▸ **The problem**
Should a line below contain the word "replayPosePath", report it.

▸ **Source data**
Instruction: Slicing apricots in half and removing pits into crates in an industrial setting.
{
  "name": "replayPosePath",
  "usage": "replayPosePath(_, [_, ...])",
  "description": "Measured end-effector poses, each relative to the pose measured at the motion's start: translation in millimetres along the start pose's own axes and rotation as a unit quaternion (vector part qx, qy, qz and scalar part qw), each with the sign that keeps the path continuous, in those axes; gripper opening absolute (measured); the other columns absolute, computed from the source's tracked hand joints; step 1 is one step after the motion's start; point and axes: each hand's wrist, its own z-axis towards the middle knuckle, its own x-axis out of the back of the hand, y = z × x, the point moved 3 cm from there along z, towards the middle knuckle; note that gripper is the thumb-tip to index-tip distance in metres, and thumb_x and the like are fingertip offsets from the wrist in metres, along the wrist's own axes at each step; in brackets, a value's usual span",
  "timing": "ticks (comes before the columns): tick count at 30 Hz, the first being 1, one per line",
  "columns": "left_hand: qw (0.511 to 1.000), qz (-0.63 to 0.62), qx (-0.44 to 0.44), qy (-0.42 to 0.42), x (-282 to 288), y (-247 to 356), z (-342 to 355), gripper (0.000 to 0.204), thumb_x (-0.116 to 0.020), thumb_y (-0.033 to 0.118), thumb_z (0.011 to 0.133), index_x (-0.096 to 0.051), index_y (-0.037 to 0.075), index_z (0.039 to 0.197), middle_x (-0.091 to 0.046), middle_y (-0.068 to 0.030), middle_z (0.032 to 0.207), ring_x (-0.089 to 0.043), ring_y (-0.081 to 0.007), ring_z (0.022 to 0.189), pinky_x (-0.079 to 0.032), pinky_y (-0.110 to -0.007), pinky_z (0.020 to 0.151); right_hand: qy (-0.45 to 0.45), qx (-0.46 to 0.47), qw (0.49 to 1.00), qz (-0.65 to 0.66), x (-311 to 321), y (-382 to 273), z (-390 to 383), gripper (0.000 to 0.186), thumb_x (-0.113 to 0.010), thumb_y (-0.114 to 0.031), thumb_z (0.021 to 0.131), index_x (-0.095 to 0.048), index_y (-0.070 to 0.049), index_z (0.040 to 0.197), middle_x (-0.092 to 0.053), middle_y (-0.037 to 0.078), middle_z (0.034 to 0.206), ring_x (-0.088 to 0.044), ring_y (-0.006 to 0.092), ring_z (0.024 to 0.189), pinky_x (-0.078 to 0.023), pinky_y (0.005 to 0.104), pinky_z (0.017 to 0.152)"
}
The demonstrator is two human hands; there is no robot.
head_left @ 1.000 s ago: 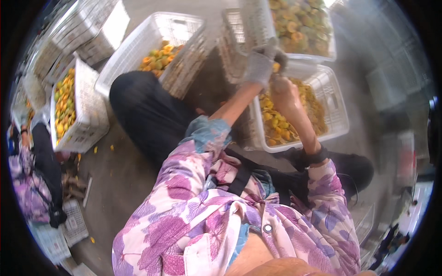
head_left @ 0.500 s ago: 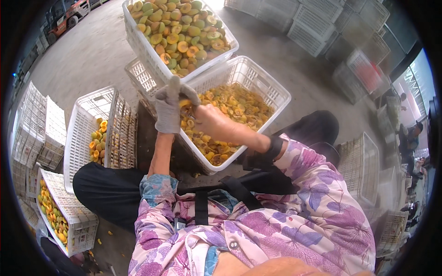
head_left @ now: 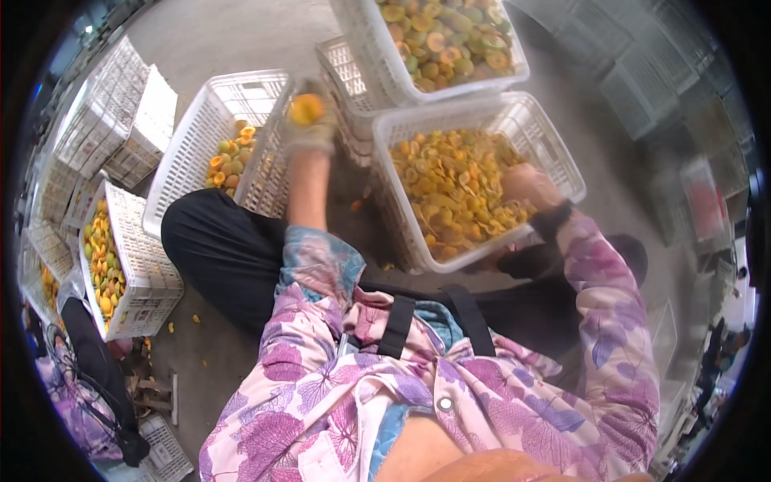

▸ **Exercise response**
  "name": "replayPosePath",
  "usage": "replayPosePath(_, [_, ...])",

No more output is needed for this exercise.